In Hennepin County, for example, DHS is helping local officials develop a small residential treatment facility for patients who need continuing treatment but are ready to leave the state's Regional Treatment Center in Anoka, which has severe backlogs.

No vacancies

Even so, psychiatric patients with acute needs in rural Minnesota continue to face daunting obstacles. Minnesota's hospital system has operated for years with little extra capacity for the mentally ill. Between 2005 and 2010, Minnesota dipped to 50th in the country for public psychiatric beds per person, according to one national survey.

On most days, the Minnesota Mental Health Access website shows few vacancies across the state's nearly three dozen public and private hospitals that can care for the mentally ill. Some institutions also note that they won't take aggressive patients or those with a violent history.

"The safety net is pretty much gone, especially for the mentally ill and aggressive people," said Mary Kjolsing, director of behavioral health for the past 38 years at Rice Memorial Hospital in Willmar.

Just last August, the hospital was caring for a severely mentally ill patient who couldn't get into a state facility. While staff members tried to give him medication one night, the man reacted violently and broke a security guard's leg.

The new CBHH system, Kjolsing said, "has failed the entire state."

Willmar and the surrounding 18-county region are a case in point. Public records reviewed by the Star Tribune show that 436 mentally ill adults were arrested for assault here between 2007 and 2012 — a rate of almost two per week.

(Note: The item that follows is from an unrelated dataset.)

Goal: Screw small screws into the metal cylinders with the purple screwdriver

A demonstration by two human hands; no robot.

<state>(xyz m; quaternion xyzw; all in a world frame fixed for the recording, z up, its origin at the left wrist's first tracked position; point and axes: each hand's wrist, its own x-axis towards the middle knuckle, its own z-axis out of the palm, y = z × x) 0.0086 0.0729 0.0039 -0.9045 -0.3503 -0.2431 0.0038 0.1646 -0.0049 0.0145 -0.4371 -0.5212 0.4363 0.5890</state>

Another 354 were arrested for violating restraining orders, 66 for making threats against others and 33 for stalking.

A residential treatment home in nearby Atwater, one of several designed to supplement the CBHHs, was placed on conditional license status last year after two incidents of neglect — one that involved a suicide by a patient who left the building and walked in front of a train.

This year, another patient slit his wrists while staff members were trying to place him back in the state system, according to Richard Lee, CEO of Woodland Centers, a Willmar nonprofit that runs a crisis center, counseling programs and the Atwater facility.

A similar facility in Annandale, 45 miles to the east, was placed on a conditional license in 2012 after state regulators found neglectful care in the case of two patients who committed suicide.

Today, Lee says, facilities like his are reluctant to accept patients with aggressive tendencies or suicidal histories.

"If we take them and things start to deteriorate," Lee said, "we can't get them out of here."